(What is required):
Scan the listing for the word "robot" and report every line that contains it.

** Exercise input follows **

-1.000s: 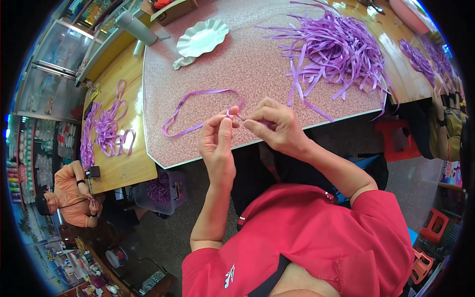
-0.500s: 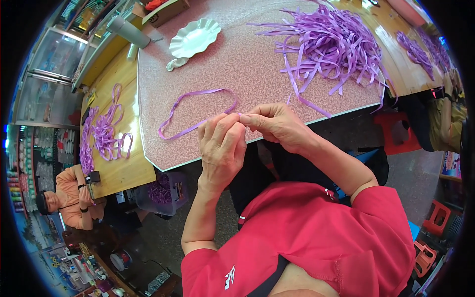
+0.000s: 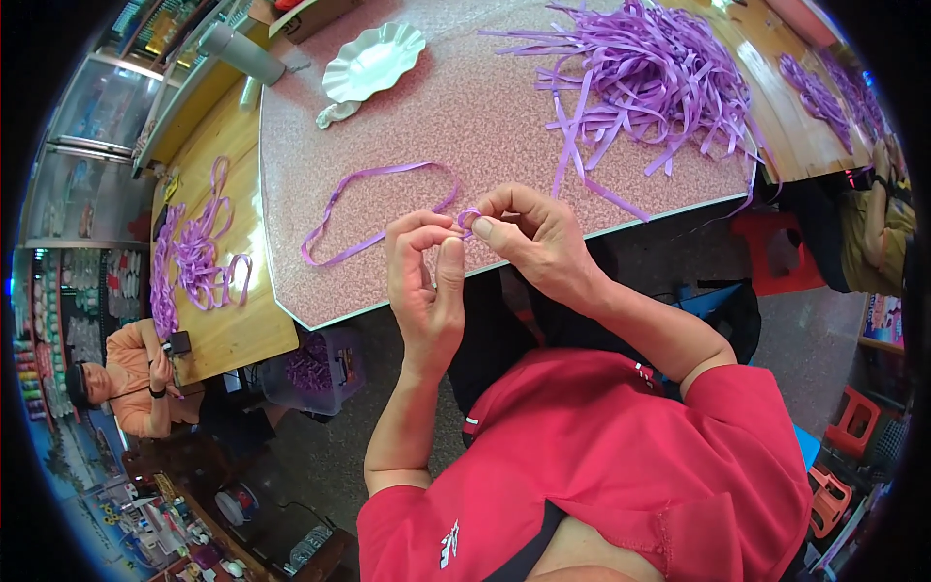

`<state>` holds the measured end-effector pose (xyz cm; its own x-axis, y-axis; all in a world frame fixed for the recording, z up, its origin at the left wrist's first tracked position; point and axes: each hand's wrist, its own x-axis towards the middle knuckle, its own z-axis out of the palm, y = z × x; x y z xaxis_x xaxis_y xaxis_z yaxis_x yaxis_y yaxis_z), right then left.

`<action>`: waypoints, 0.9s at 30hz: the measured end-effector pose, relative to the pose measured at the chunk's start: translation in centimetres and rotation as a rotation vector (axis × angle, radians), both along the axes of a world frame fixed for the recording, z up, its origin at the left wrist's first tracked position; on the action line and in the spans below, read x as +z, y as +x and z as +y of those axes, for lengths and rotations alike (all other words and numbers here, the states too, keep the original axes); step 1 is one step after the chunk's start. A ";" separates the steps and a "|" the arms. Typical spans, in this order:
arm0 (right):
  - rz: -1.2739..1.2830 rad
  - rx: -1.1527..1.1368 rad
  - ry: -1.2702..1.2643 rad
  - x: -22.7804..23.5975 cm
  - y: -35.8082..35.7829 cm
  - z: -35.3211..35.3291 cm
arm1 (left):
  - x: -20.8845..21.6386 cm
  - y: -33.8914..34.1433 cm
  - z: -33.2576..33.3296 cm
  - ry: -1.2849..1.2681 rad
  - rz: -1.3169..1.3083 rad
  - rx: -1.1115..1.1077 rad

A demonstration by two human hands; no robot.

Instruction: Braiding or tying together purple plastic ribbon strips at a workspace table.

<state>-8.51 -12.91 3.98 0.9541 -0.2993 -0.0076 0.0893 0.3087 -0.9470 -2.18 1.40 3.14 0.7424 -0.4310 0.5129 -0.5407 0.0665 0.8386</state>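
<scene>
Ribbon: your purple ribbon (image 3: 390,168) lies in a long open loop at 9 o'clock from your fingertips, flat on the mat, one end of it running in behind your left fingers.
Curl: a small ring of purple ribbon (image 3: 467,210) stands up between your two hands; you cannot tell from here whether it joins the loop, as your fingers cover that stretch.
Right hand: your right hand (image 3: 545,242) grasps the curl, thumb and forefinger pinched together on it.
Left hand: your left hand (image 3: 425,286) has its fingers bent and its thumb raised, tips just beside the curl; whether they grip any ribbon cannot be told.
Mat: the speckled pink mat (image 3: 427,116) spreads from 9 round to 2 o'clock, its near edge passing under your hands.
Pile: a big tangled heap of purple ribbons (image 3: 659,92) sits on it at 2 o'clock, well apart from the loop.
Plate: a white scalloped plate (image 3: 376,60) rests at 11 o'clock.
Flask: a grey flask (image 3: 240,53) is at 10 o'clock, past the plate.
Side table: at 9 o'clock, more ribbons (image 3: 202,257) lie on bare wood.
Bin: a clear bin (image 3: 335,388) is down between 7 and 8 o'clock.
Co-worker: a person in orange (image 3: 131,354) is at 8 o'clock.
</scene>
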 end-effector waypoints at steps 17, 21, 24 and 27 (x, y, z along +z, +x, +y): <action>-0.081 -0.029 -0.445 0.5 -0.5 -1.1 | -0.3 -1.1 -1.8 0.013 -0.167 0.110; -0.219 -0.122 -0.622 0.3 -0.5 -1.4 | 0.6 -1.6 -1.9 -0.148 0.234 -0.013; -0.436 -0.208 -0.813 -0.4 0.0 -1.8 | 1.0 -1.1 -1.5 -0.138 0.362 -0.097; -0.538 -0.214 -0.924 -0.2 0.0 -2.1 | 1.5 -0.6 -1.2 -0.119 0.468 -0.179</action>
<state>-8.53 -15.03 3.80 0.6925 -0.1351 0.7086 0.5285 -0.5736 -0.6258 -2.80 0.18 4.65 0.8243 -0.5309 0.1967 -0.0809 0.2334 0.9690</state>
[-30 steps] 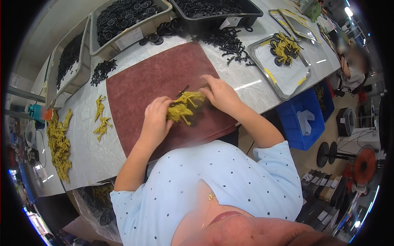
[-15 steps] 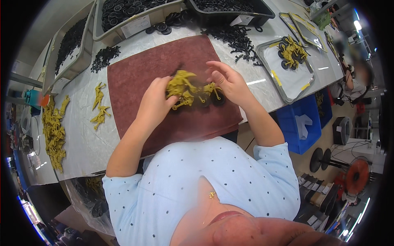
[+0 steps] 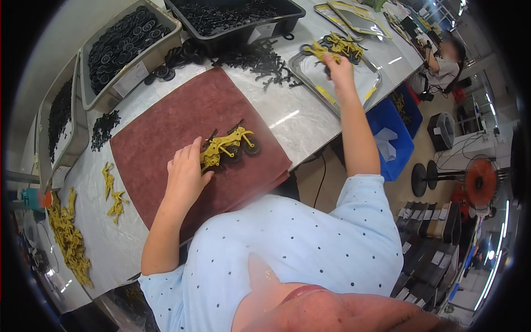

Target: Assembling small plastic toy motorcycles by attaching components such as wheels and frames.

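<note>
Two yellow toy motorcycles (image 3: 227,145) with black wheels and handlebars lie close together on the dark red cloth (image 3: 166,110). My left hand (image 3: 187,169) is curled round the left end of the nearer one, thumb in front and fingers behind; part of that toy is hidden by the hand. Stretched out to the far right, my right hand (image 3: 339,73) pinches another yellow toy motorcycle (image 3: 319,51) above the metal tray (image 3: 330,99). More yellow toy motorcycles (image 3: 348,45) rest at the tray's far end, partly overlapped by the held one.
Bins of black wheels (image 3: 130,47) and small black parts (image 3: 227,11) line the table's far side. Loose black parts (image 3: 251,61) lie before them. Yellow toy frames (image 3: 69,238) are heaped at the left. A blue crate (image 3: 395,152) stands below the right edge; another person (image 3: 445,66) sits beyond.
My right hand has moved from the cloth far right to the tray, carrying a toy motorcycle. My left hand stays by the toys on the cloth. The whole view has swung.
</note>
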Motion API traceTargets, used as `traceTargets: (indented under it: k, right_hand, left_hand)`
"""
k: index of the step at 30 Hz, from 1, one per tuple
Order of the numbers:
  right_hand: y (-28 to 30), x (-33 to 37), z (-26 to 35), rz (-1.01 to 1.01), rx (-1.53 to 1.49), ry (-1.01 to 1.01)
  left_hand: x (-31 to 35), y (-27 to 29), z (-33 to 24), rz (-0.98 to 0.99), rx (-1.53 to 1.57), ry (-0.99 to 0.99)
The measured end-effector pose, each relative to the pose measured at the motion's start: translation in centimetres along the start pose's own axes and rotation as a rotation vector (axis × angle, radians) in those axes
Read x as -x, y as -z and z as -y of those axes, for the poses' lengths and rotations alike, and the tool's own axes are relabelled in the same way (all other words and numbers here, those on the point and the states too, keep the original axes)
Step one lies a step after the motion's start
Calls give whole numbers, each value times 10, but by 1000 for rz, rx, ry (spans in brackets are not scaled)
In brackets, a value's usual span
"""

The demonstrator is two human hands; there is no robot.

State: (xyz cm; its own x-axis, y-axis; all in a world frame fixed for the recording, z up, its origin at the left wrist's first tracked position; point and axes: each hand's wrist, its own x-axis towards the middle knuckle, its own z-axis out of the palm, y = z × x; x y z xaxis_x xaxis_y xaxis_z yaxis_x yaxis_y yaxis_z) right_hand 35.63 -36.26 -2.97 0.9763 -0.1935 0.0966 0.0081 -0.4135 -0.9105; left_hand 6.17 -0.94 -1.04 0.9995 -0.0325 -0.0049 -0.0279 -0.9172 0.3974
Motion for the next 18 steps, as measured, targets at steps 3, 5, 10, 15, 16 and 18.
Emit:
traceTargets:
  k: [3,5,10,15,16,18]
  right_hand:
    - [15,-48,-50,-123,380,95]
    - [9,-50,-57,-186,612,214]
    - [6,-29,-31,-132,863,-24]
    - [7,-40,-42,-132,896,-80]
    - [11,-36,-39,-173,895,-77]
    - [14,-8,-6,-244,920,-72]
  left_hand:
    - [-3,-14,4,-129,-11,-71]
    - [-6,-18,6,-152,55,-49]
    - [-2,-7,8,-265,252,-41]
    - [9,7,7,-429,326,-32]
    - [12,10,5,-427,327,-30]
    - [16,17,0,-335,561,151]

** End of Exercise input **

(Output for this task):
A demonstration by two human hands; no robot.
The demonstrator is two human hands; there is no robot.

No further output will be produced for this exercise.